■ **EXERCISE DESCRIPTION**
Could you reproduce every entry as it stands, leaving the pictures behind?

Stored items
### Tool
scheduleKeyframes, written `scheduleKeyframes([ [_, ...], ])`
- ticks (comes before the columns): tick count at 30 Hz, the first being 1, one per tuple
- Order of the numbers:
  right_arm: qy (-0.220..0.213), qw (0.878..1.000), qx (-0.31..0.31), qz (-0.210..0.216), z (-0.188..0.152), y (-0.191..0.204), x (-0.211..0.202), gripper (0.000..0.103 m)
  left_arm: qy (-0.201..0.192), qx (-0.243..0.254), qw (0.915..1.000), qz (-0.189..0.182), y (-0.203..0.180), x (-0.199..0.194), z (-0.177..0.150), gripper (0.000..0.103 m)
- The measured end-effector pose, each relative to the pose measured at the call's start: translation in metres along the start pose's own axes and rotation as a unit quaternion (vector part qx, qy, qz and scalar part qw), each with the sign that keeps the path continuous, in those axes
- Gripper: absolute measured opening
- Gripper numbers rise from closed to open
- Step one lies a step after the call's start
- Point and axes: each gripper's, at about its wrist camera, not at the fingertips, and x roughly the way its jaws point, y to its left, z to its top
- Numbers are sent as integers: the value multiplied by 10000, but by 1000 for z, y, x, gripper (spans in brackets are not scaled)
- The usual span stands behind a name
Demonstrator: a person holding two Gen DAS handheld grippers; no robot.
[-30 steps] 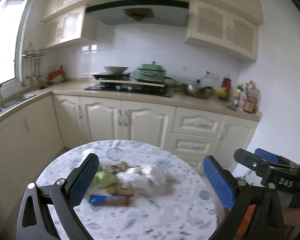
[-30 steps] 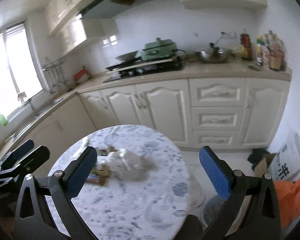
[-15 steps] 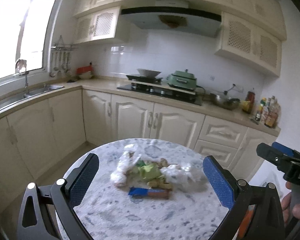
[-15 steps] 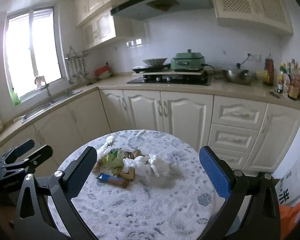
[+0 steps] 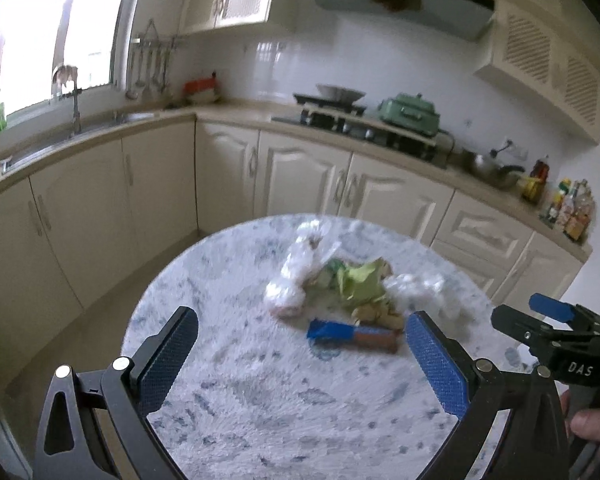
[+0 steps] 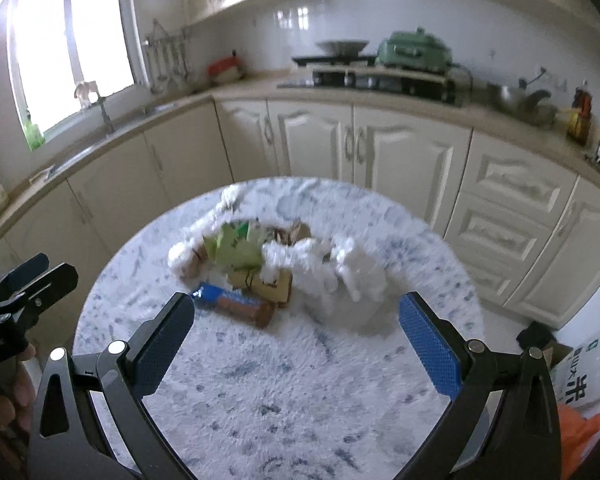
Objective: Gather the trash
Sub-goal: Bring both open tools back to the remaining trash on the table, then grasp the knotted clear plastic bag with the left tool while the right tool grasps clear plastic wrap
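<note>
A heap of trash (image 5: 340,296) lies on the round table (image 5: 259,400), a little past its middle toward the kitchen cabinets (image 5: 300,176). The left gripper (image 5: 304,360) hangs over the near edge of the table with its jaws wide apart and nothing between them; the heap sits ahead of the blue pads, and the blue-and-brown wrapper (image 5: 354,336) at the near side of the heap lies just short of the right-hand pad. The right gripper (image 6: 295,332) is likewise spread open and empty over the table, with the heap (image 6: 275,264) directly ahead of its fingers and the same wrapper (image 6: 235,304) just beyond its left-hand pad.

Compared with half a second ago, both grippers have closed in on the table: the heap fills more of each view and sits nearer the pad tips, and the cameras now tilt further down at the tabletop. The jaws are as wide as they were.

The heap itself is a loose mix: a crumpled clear plastic bag (image 5: 295,280) on the window side of the table, a green crinkled packet (image 5: 360,280) in the middle, tan paper scraps (image 6: 267,284) under it, and white crumpled tissue or plastic (image 6: 340,264) on the side toward the drawers. Both views are motion-blurred, so finer detail cannot be read.
</note>
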Motion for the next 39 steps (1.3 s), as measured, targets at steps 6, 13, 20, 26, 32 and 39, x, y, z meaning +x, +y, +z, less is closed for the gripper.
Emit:
scheduleKeyframes([
  [6,310,9995,108,22,4,-10,44,103,281,-25,9996,83,13,43,4,102],
  [13,575,9980,76,232,13,-16,95,92,609,-24,9978,280,21,114,22,102],
  [20,788,9960,-10,428,21,-20,137,78,885,280,9949,405,22,190,38,102],
  [26,950,9931,-13,687,21,-19,158,51,1090,471,9921,411,23,252,50,102],
  [32,934,9916,117,890,20,-23,156,26,1254,501,9908,-44,28,291,68,52],
  [39,796,9912,330,1009,17,-33,140,24,1241,358,9914,-190,46,299,71,32],
])
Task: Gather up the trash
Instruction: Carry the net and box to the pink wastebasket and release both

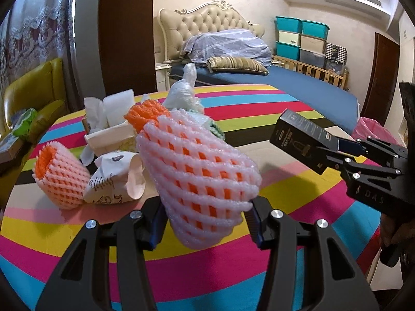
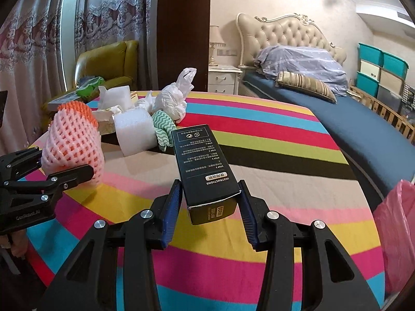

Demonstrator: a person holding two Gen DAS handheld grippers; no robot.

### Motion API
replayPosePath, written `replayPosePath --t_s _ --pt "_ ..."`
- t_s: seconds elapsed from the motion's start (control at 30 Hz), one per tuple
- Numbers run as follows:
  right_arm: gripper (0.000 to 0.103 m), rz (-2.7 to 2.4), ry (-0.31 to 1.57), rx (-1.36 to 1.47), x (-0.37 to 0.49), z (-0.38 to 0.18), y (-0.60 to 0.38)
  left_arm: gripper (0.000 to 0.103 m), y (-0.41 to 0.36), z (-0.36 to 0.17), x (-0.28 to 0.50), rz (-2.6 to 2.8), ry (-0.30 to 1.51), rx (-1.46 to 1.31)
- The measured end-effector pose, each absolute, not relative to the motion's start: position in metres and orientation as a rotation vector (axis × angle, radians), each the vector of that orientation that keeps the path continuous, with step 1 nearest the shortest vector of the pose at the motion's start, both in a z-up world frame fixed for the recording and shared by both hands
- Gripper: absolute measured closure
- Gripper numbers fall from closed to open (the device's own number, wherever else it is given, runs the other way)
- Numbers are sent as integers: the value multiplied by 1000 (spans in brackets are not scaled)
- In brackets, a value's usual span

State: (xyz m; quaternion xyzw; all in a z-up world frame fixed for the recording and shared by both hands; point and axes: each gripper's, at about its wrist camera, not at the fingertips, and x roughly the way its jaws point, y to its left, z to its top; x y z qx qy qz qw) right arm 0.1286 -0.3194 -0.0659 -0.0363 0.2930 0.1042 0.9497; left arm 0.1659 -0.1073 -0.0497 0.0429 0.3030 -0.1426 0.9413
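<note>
Holding a foam net sleeve (image 1: 199,178), your left claw (image 1: 205,223) has its blue ribbed pads clamped on the sleeve's lower end. It is soft pink mesh over an orange inner layer, bulging like a cone and tilting up and away from the fingers. Your right claw (image 2: 208,207) is clamped on a black box (image 2: 205,165), a long, smooth cardboard carton with white printed instructions, its far end reaching forward past the fingertips and clear of the table (image 2: 259,134).

Ahead and left of your left claw lies a second net sleeve (image 1: 61,178) of the same pink and orange foam, on its side on the striped cloth. That makes two sleeves in all. Just beside it rests one crumpled paper bag (image 1: 114,178) with printed drawings. Beyond your right claw's box sit one roll of white foam sheet (image 2: 136,132), one green and white wavy cloth (image 2: 163,129) and one knotted white plastic bag (image 2: 173,96), close together. A tissue box (image 1: 111,134) stands behind the paper bag. To the far right of your right claw, at the table's edge, hangs a pink plastic bag (image 2: 396,220), thin and glossy.
</note>
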Motion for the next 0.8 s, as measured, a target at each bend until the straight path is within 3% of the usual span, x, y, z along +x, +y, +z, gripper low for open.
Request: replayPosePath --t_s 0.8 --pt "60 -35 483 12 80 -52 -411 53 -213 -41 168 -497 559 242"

■ **WRITTEN ANSWER**
### Tool
scheduleKeyframes, written `scheduleKeyframes([ [_, ...], ])`
- ticks (comes before the columns): tick count at 30 Hz, the first being 1, one per tuple
- Order of the numbers:
  right_arm: qy (-0.220..0.213), qw (0.878..1.000), qx (-0.31..0.31), qz (-0.210..0.216), z (-0.188..0.152), y (-0.191..0.204), x (-0.211..0.202), gripper (0.000..0.103 m)
  left_arm: qy (-0.201..0.192), qx (-0.243..0.254), qw (0.915..1.000), qz (-0.189..0.182), y (-0.203..0.180), x (-0.199..0.194), z (-0.177..0.150), gripper (0.000..0.103 m)
- The measured end-effector pose, each relative to the pose measured at the call's start: translation in metres along the start pose's own axes and rotation as a unit quaternion (vector part qx, qy, qz and scalar part qw), each with the sign that keeps the path continuous, in those axes
- Gripper: absolute measured opening
- Gripper numbers rise from closed to open
- Step one lies a step after the call's start
- Point and axes: each gripper's, at about its wrist camera, not at the fingertips, and x roughly the way its jaws point, y to its left, z to its top
- Numbers are sent as integers: the value multiplied by 10000, but by 1000 for z, y, x, gripper (spans in brackets are not scaled)
- The usual span stands behind a name
Demonstrator: a person holding two Gen DAS handheld grippers; no robot.
[-30 steps] 
[-30 steps] 
[-15 steps] 
[-15 steps] 
[+0 steps] 
[+0 steps] 
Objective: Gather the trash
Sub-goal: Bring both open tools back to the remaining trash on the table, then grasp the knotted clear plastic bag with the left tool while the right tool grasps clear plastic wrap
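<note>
A heap of trash (image 5: 340,296) lies on the round table (image 5: 259,400), a little past its middle toward the kitchen cabinets (image 5: 300,176). The left gripper (image 5: 304,360) hangs over the near edge of the table with its jaws wide apart and nothing between them; the heap sits ahead of the blue pads, and the blue-and-brown wrapper (image 5: 354,336) at the near side of the heap lies just short of the right-hand pad. The right gripper (image 6: 295,332) is likewise spread open and empty over the table, with the heap (image 6: 275,264) directly ahead of its fingers and the same wrapper (image 6: 235,304) just beyond its left-hand pad.

Compared with half a second ago, both grippers have closed in on the table: the heap fills more of each view and sits nearer the pad tips, and the cameras now tilt further down at the tabletop. The jaws are as wide as they were.

The heap itself is a loose mix: a crumpled clear plastic bag (image 5: 295,280) on the window side of the table, a green crinkled packet (image 5: 360,280) in the middle, tan paper scraps (image 6: 267,284) under it, and white crumpled tissue or plastic (image 6: 340,264) on the side toward the drawers. Both views are motion-blurred, so finer detail cannot be read.
</note>
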Motion for the next 39 steps (1.3 s), as measured, targets at steps 6, 13, 20, 26, 32 and 39, x, y, z meaning +x, +y, +z, less is closed for the gripper.
Emit:
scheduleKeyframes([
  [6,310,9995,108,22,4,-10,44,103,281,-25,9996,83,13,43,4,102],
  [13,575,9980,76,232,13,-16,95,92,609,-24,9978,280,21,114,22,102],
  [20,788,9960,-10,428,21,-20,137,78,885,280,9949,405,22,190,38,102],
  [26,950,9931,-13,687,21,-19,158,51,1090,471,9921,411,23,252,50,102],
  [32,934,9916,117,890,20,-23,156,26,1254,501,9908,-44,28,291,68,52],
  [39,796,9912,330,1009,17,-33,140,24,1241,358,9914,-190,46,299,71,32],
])
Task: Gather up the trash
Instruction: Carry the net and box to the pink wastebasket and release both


Demonstrator: a person holding two Gen DAS handheld grippers; no robot.

### Motion API
replayPosePath, written `replayPosePath --t_s _ --pt "_ ..."`
- t_s: seconds elapsed from the motion's start (control at 30 Hz), one per tuple
- Numbers run as follows:
  right_arm: gripper (0.000 to 0.103 m), rz (-2.7 to 2.4), ry (-0.31 to 1.57), rx (-1.36 to 1.47), x (-0.37 to 0.49), z (-0.38 to 0.18), y (-0.60 to 0.38)
  left_arm: gripper (0.000 to 0.103 m), y (-0.41 to 0.36), z (-0.36 to 0.17), x (-0.28 to 0.50), rz (-2.6 to 2.8), ry (-0.30 to 1.51), rx (-1.46 to 1.31)
- The measured end-effector pose, each absolute, not relative to the motion's start: position in metres and orientation as a rotation vector (axis × angle, radians), each the vector of that orientation that keeps the path continuous, with step 1 nearest the shortest vector of the pose at the motion's start, both in a z-up world frame fixed for the recording and shared by both hands
- Gripper: absolute measured closure
- Gripper numbers fall from closed to open (the device's own number, wherever else it is given, runs the other way)
- Numbers are sent as integers: the value multiplied by 1000 (spans in brackets are not scaled)
- In brackets, a value's usual span

State: (xyz m; quaternion xyzw; all in a z-up world frame fixed for the recording and shared by both hands; point and axes: each gripper's, at about its wrist camera, not at the fingertips, and x roughly the way its jaws point, y to its left, z to its top; x y z qx qy qz qw) right arm 0.1286 -0.3194 -0.0659 -0.0363 0.2930 0.1042 0.9497; left arm 0.1659 -0.1073 -0.0497 0.0429 0.3030 -0.1426 0.9413
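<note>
Holding a foam net sleeve (image 1: 199,178), your left claw (image 1: 205,223) has its blue ribbed pads clamped on the sleeve's lower end. It is soft pink mesh over an orange inner layer, bulging like a cone and tilting up and away from the fingers. Your right claw (image 2: 208,207) is clamped on a black box (image 2: 205,165), a long, smooth cardboard carton with white printed instructions, its far end reaching forward past the fingertips and clear of the table (image 2: 259,134).

Ahead and left of your left claw lies a second net sleeve (image 1: 61,178) of the same pink and orange foam, on its side on the striped cloth. That makes two sleeves in all. Just beside it rests one crumpled paper bag (image 1: 114,178) with printed drawings. Beyond your right claw's box sit one roll of white foam sheet (image 2: 136,132), one green and white wavy cloth (image 2: 163,129) and one knotted white plastic bag (image 2: 173,96), close together. A tissue box (image 1: 111,134) stands behind the paper bag. To the far right of your right claw, at the table's edge, hangs a pink plastic bag (image 2: 396,220), thin and glossy.
</note>
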Motion for the next 0.8 s, as measured, a target at each bend until the straight path is within 3% of the usual span, x, y, z along +x, +y, +z, gripper low for open.
Request: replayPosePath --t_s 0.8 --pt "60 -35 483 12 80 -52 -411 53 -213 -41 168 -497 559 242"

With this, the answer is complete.